- Opening Delimiter -
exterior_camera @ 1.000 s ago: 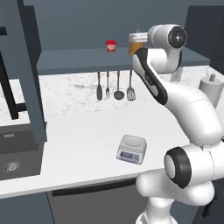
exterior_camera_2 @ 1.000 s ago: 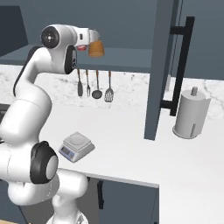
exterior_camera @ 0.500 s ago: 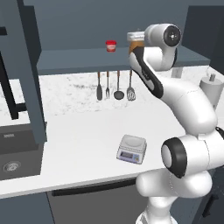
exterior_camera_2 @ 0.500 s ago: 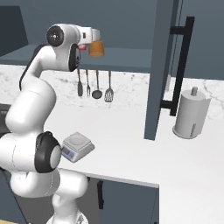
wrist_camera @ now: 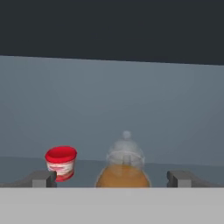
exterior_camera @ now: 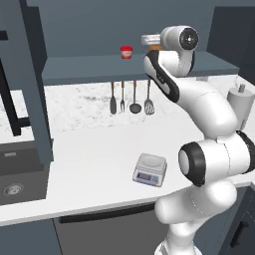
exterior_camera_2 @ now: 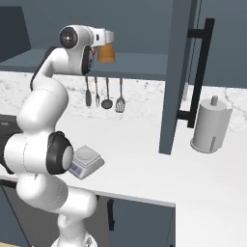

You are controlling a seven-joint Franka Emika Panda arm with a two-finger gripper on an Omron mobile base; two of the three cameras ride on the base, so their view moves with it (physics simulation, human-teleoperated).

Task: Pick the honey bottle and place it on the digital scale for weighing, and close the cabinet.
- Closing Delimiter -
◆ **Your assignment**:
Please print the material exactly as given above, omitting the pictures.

◆ **Task result**:
exterior_camera @ 1.000 s ago: 
exterior_camera_2 @ 1.000 s ago: 
exterior_camera @ 0.500 s ago: 
exterior_camera_2 @ 0.500 s ago: 
wrist_camera @ now: 
exterior_camera @ now: 
exterior_camera_2 @ now: 

You are controlling a seven-joint Franka Emika Panda arm with a two-finger gripper on an Omron mobile base; two of the three cameras ride on the base, so their view moves with it (physics simulation, human-teleoperated).

Task: Pick the honey bottle and place it on the digital scale for weighing, and close the cabinet.

The output above is complete.